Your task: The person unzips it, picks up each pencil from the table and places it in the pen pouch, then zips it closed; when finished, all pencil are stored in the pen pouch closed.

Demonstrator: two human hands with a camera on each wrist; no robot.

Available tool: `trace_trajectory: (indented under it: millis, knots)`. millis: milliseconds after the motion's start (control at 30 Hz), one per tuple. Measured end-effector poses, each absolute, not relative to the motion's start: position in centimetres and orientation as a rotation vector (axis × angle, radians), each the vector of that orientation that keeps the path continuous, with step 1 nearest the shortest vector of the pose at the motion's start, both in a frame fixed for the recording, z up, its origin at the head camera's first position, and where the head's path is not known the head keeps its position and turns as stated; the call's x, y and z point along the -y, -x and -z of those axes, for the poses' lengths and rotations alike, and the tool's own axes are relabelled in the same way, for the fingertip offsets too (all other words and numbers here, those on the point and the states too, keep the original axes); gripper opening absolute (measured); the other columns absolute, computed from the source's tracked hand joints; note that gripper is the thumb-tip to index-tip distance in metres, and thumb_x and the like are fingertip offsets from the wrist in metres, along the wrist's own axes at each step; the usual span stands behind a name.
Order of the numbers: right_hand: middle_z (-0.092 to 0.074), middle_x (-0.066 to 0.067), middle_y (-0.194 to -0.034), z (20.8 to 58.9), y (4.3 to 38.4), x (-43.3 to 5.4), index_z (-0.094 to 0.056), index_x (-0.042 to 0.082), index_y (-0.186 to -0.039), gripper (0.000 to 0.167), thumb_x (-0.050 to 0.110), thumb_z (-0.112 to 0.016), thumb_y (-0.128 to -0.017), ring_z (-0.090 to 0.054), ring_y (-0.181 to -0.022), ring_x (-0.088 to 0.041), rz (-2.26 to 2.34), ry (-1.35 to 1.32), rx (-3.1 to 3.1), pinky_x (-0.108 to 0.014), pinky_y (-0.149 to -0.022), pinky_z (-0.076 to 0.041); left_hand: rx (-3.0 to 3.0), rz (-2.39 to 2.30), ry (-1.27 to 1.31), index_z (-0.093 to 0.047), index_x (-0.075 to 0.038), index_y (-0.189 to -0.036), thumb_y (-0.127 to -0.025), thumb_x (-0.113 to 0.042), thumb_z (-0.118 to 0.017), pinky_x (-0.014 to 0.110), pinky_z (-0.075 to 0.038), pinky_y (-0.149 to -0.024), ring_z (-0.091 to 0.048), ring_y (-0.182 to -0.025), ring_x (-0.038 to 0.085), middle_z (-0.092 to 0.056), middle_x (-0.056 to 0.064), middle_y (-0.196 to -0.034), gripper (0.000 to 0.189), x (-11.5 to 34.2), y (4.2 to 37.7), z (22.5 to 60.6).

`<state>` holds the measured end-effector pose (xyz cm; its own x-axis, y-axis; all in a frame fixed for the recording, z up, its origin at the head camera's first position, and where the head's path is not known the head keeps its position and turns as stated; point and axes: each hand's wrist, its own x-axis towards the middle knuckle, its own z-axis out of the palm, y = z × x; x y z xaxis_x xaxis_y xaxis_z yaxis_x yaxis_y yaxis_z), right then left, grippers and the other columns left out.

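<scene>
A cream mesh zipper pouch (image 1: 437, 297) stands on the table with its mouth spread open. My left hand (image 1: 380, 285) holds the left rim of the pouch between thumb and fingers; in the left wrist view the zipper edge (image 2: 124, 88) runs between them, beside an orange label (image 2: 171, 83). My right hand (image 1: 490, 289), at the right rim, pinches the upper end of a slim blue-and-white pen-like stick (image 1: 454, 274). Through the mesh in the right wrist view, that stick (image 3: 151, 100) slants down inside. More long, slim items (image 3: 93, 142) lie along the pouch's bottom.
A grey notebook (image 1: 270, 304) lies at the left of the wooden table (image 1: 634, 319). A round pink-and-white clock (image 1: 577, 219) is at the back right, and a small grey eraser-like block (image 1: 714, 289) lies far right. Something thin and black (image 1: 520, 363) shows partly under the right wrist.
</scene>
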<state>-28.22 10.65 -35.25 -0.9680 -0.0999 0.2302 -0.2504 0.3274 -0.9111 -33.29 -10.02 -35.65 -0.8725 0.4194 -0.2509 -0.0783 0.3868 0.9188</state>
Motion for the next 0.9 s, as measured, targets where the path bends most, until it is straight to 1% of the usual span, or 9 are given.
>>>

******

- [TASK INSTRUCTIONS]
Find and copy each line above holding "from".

- [WORKED SOLUTION]
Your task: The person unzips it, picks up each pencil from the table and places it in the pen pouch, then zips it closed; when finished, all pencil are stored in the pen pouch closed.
Available tool: `trace_trajectory: (indented under it: millis, knots)`. millis: milliseconds after the motion's start (control at 30 Hz), one per tuple. Measured end-effector poses, each absolute, not relative to the motion's start: position in centimetres and orientation as a rotation vector (axis × angle, radians), each the vector of that orientation that keeps the path continuous, with step 1 nearest the shortest vector of the pose at the motion's start, both in a frame fixed for the recording, z up, its origin at the head camera's first position, and where the head's path is not known the head keeps its position and turns as stated; the call's x, y and z point along the -y, -x and -z of those axes, for the poses' lengths and rotations alike, and the tool's own axes are relabelled in the same way, for the fingertip offsets too (all other words and numbers here, those on the point and the states too, keep the original axes); gripper opening absolute (measured); the other columns absolute, computed from the source's tracked hand joints; note that gripper is the thumb-tip to index-tip distance in metres, and thumb_x and the like are fingertip offsets from the wrist in metres, along the wrist's own axes at each step; the usual span stands behind a name.

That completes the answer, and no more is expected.